(AVAILABLE RECORDS Opens)
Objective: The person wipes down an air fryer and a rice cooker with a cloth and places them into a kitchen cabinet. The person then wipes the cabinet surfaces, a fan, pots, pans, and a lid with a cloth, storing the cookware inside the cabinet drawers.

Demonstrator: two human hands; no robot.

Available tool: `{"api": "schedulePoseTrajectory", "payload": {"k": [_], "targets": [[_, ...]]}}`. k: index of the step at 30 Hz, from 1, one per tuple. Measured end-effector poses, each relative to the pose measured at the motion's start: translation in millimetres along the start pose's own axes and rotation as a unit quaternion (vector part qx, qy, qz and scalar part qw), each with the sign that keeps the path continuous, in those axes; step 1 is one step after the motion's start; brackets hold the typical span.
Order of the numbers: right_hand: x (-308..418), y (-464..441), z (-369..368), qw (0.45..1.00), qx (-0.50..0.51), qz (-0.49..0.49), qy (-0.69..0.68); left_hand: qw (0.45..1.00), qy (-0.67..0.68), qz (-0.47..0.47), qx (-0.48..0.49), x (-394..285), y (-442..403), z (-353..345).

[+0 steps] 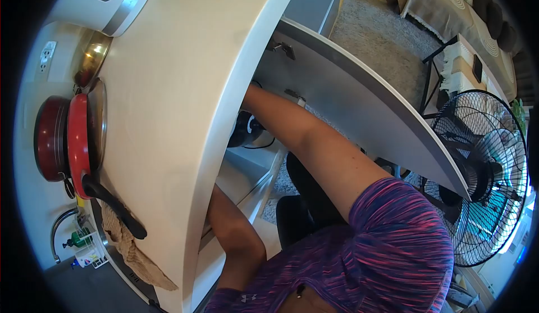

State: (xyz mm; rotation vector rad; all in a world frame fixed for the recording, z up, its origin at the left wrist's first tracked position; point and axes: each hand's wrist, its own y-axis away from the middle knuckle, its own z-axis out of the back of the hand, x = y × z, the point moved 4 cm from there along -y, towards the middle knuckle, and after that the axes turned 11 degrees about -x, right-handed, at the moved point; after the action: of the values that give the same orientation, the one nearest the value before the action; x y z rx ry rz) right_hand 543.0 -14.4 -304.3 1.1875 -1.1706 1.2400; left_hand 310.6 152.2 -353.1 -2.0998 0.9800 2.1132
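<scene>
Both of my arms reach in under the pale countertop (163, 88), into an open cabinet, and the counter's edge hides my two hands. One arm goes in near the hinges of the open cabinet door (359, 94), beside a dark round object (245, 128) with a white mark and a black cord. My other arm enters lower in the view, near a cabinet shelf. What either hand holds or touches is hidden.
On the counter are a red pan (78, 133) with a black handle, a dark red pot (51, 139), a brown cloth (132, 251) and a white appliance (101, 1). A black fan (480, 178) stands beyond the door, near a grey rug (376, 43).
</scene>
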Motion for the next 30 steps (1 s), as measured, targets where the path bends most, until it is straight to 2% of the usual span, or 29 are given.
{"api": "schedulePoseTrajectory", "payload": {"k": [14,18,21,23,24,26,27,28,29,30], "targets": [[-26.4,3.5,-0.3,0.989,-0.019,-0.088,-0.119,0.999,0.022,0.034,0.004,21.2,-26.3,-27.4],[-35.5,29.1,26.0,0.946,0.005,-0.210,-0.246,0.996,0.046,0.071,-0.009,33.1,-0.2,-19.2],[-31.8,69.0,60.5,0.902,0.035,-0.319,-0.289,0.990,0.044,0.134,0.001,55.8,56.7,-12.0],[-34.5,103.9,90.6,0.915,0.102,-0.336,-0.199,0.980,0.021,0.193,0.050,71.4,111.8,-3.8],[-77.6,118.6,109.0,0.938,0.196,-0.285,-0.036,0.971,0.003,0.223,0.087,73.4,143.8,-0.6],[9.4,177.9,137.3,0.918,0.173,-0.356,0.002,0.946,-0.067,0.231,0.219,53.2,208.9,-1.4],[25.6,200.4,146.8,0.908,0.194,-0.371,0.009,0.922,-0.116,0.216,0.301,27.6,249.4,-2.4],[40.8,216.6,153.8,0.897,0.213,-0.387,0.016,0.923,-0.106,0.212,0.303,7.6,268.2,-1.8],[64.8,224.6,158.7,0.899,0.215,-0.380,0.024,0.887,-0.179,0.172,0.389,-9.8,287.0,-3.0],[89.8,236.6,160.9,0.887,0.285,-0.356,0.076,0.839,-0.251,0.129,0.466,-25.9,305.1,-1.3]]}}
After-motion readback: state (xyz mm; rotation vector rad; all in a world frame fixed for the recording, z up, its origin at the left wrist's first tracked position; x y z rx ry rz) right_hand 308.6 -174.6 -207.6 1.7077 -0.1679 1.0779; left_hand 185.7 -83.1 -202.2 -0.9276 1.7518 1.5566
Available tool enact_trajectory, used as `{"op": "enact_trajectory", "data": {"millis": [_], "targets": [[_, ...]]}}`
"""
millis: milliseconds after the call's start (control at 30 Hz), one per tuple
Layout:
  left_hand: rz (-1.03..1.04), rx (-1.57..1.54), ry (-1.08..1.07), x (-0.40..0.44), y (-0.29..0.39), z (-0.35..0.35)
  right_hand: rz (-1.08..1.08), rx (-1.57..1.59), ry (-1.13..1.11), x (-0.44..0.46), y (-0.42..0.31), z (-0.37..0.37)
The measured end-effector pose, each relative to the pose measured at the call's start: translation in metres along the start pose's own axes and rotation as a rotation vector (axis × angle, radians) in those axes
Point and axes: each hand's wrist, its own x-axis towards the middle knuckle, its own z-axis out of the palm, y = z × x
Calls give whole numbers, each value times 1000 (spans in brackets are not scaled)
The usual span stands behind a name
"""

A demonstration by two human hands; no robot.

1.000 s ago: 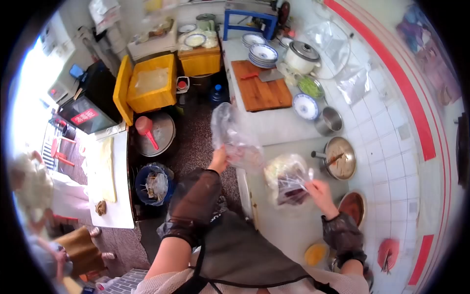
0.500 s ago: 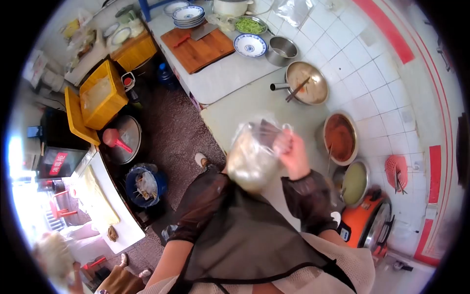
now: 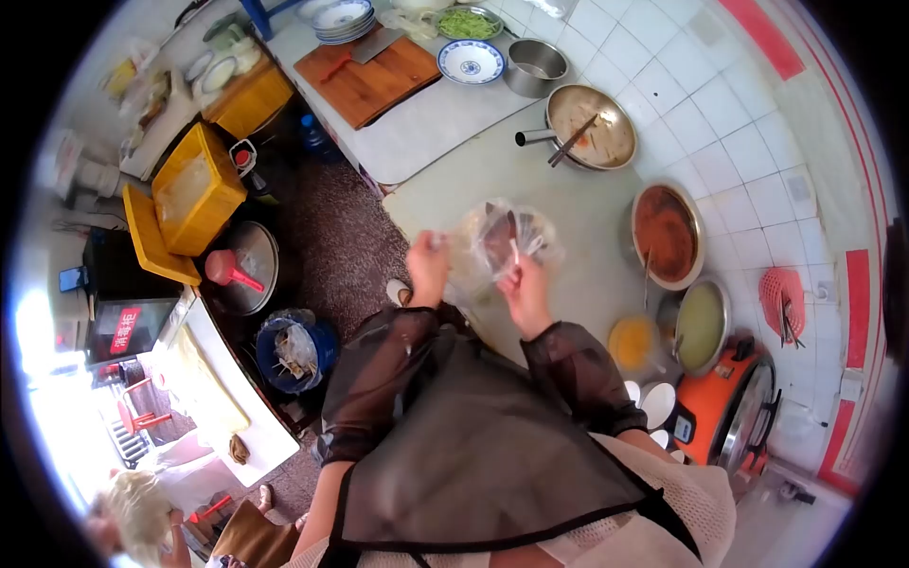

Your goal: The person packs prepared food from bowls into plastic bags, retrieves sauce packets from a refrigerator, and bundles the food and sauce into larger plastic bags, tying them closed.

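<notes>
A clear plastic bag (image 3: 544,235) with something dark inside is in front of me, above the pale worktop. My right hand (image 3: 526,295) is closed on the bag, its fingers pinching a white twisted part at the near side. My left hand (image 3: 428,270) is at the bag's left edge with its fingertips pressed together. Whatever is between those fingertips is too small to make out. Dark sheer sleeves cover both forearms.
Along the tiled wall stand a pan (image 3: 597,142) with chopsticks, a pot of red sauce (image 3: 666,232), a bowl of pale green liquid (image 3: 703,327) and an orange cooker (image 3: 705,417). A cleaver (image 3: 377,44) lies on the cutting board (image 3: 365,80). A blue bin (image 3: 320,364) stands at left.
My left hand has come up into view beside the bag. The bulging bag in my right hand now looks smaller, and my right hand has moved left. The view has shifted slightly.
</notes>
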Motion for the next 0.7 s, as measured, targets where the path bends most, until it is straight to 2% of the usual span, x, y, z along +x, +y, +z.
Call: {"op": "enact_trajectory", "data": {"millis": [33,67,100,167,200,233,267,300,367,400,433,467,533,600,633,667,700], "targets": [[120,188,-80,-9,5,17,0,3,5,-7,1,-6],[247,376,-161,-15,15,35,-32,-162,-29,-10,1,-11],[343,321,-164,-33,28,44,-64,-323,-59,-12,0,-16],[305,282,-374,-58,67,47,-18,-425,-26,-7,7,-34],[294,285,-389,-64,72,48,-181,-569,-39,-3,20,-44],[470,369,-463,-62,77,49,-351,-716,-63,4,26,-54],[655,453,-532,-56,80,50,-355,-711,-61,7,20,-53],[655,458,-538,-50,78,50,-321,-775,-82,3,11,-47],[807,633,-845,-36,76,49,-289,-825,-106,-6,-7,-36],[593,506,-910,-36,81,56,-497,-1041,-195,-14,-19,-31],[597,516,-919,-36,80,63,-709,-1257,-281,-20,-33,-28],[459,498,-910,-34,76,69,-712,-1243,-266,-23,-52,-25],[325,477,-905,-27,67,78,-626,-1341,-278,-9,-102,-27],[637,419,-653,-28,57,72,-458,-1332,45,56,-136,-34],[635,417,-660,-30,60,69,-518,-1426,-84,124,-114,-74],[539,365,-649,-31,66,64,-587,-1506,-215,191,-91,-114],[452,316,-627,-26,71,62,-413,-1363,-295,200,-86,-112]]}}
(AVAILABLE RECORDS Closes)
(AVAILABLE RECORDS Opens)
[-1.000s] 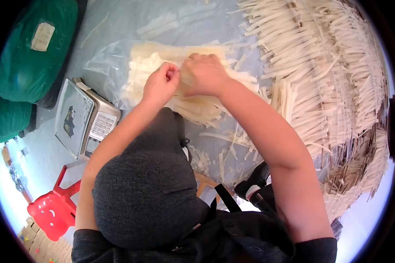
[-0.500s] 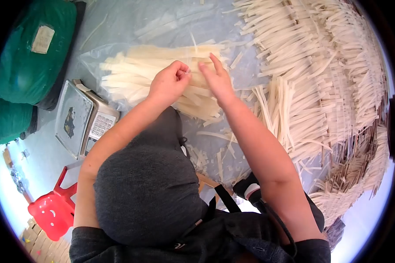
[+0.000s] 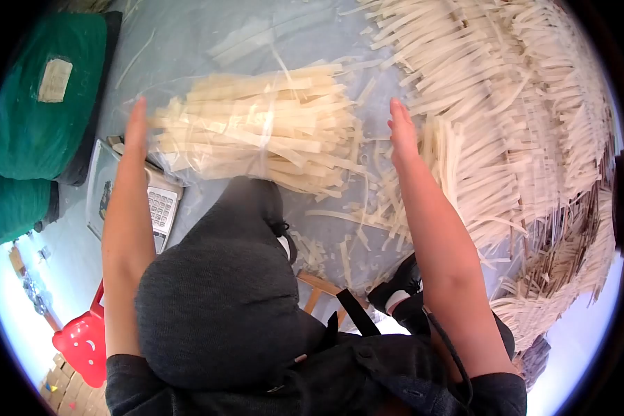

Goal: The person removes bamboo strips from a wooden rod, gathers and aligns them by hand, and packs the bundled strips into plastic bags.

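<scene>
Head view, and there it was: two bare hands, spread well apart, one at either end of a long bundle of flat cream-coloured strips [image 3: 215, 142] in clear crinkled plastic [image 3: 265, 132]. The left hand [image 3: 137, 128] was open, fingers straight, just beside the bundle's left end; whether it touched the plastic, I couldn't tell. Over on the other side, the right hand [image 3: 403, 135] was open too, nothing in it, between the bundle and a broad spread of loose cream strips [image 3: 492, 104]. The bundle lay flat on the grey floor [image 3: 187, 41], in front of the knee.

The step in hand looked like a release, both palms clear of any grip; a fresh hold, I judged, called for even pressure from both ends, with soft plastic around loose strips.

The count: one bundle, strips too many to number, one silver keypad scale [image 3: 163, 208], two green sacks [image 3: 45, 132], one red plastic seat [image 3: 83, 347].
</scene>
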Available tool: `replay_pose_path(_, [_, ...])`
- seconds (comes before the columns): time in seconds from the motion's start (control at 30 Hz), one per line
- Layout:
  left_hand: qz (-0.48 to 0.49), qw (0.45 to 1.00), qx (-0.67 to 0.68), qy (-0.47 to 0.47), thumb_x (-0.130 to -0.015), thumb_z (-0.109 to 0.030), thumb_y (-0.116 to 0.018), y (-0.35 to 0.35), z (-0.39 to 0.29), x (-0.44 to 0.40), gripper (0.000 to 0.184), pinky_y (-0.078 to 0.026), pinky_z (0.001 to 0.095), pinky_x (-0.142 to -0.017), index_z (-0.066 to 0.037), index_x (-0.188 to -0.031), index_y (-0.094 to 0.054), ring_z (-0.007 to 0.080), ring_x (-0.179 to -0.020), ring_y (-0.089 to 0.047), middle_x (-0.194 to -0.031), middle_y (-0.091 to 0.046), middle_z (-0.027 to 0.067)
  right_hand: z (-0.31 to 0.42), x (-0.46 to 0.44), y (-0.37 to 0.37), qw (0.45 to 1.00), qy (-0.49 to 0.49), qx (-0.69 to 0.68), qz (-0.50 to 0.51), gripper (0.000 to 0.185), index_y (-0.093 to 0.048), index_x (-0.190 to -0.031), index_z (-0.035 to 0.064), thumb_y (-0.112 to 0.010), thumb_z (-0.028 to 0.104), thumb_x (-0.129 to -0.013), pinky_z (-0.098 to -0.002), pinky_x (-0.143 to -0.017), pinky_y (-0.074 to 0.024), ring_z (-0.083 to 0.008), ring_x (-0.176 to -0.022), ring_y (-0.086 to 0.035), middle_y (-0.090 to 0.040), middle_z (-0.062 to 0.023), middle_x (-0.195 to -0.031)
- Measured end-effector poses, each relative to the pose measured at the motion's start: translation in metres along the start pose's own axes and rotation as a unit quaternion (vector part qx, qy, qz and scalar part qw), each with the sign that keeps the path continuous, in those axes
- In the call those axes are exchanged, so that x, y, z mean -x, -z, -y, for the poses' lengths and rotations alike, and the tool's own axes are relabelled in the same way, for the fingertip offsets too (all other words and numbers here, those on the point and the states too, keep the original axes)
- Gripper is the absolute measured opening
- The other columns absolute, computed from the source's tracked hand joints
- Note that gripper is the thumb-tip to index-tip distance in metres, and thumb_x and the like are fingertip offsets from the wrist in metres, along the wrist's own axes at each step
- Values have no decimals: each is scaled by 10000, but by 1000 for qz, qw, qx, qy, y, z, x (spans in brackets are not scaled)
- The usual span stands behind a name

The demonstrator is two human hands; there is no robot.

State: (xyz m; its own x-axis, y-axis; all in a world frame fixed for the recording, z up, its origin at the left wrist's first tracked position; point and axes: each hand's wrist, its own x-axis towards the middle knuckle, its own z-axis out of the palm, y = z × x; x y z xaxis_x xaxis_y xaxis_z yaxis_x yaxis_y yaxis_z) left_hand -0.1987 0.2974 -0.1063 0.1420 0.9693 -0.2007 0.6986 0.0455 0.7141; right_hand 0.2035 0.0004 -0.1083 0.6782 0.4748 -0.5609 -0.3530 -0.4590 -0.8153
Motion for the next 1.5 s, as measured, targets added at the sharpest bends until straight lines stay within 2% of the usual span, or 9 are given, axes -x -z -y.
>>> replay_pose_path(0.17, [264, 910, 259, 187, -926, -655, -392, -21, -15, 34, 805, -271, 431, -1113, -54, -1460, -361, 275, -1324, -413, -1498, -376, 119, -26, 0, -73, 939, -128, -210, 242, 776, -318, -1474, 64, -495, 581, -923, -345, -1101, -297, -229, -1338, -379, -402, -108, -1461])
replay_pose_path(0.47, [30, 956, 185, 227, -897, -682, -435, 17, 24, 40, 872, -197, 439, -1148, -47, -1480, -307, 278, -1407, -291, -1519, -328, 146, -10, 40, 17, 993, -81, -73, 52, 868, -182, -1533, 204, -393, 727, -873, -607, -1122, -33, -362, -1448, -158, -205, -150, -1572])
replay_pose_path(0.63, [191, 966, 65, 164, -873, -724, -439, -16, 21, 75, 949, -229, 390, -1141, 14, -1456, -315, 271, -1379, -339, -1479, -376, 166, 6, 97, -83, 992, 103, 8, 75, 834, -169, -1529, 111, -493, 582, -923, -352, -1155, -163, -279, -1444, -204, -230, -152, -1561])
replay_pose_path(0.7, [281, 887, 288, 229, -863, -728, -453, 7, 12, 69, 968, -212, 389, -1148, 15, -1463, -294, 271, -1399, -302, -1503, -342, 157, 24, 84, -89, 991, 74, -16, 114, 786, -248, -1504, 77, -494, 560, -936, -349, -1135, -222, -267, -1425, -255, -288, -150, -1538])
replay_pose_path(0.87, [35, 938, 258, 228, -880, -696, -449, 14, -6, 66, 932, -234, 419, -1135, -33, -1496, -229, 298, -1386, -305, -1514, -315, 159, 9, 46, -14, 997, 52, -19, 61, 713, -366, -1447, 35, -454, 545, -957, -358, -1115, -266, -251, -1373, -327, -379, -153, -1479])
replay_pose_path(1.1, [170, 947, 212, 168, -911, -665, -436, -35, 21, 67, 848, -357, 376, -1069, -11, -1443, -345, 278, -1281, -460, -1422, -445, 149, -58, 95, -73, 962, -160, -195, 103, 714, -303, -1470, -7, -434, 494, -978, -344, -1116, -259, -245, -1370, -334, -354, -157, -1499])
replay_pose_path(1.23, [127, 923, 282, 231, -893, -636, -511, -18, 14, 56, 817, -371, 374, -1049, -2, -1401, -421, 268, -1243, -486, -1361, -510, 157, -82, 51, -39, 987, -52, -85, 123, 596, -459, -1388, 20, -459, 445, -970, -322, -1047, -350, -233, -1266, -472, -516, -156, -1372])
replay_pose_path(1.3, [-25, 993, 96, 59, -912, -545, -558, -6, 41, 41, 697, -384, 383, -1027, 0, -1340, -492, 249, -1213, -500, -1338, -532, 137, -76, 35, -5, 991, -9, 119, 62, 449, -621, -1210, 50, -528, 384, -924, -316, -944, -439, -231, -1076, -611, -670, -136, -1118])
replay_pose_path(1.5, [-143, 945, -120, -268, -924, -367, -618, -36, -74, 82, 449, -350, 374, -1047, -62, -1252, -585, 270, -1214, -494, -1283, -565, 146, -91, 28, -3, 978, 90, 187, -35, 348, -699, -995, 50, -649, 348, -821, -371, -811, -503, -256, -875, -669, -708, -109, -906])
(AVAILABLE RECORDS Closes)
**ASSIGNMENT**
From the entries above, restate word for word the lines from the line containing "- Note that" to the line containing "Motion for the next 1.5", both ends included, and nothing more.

**WRITTEN SOLUTION**
- Note that gripper is the thumb-tip to index-tip distance in metres, and thumb_x and the like are fingertip offsets from the wrist in metres, along the wrist's own axes at each step
- Values have no decimals: each is scaled by 10000, but by 1000 for qz, qw, qx, qy, y, z, x (spans in brackets are not scaled)
- The usual span stands behind a name

The demonstrator is two human hands; there is no robot.

State: (xyz m; its own x-axis, y-axis; all in a world frame fixed for the recording, z up, its origin at the left wrist's first tracked position; point and axes: each hand's wrist, its own x-axis towards the middle knuckle, its own z-axis out of the palm, y = z × x; x y z xaxis_x xaxis_y xaxis_z yaxis_x yaxis_y yaxis_z) left_hand -0.1987 0.2974 -0.1063 0.1420 0.9693 -0.2007 0.6986 0.0455 0.7141; right_hand 0.2035 0.0004 -0.1083 0.6782 0.4748 -0.5609 -0.3530 -0.4590 -0.8153
Motion for the next 1.5 s, as measured, targets added at the sharpest bends until straight lines stay within 2% of the usual span, or 9 are given, axes -x -z -y.

The output returned above is complete.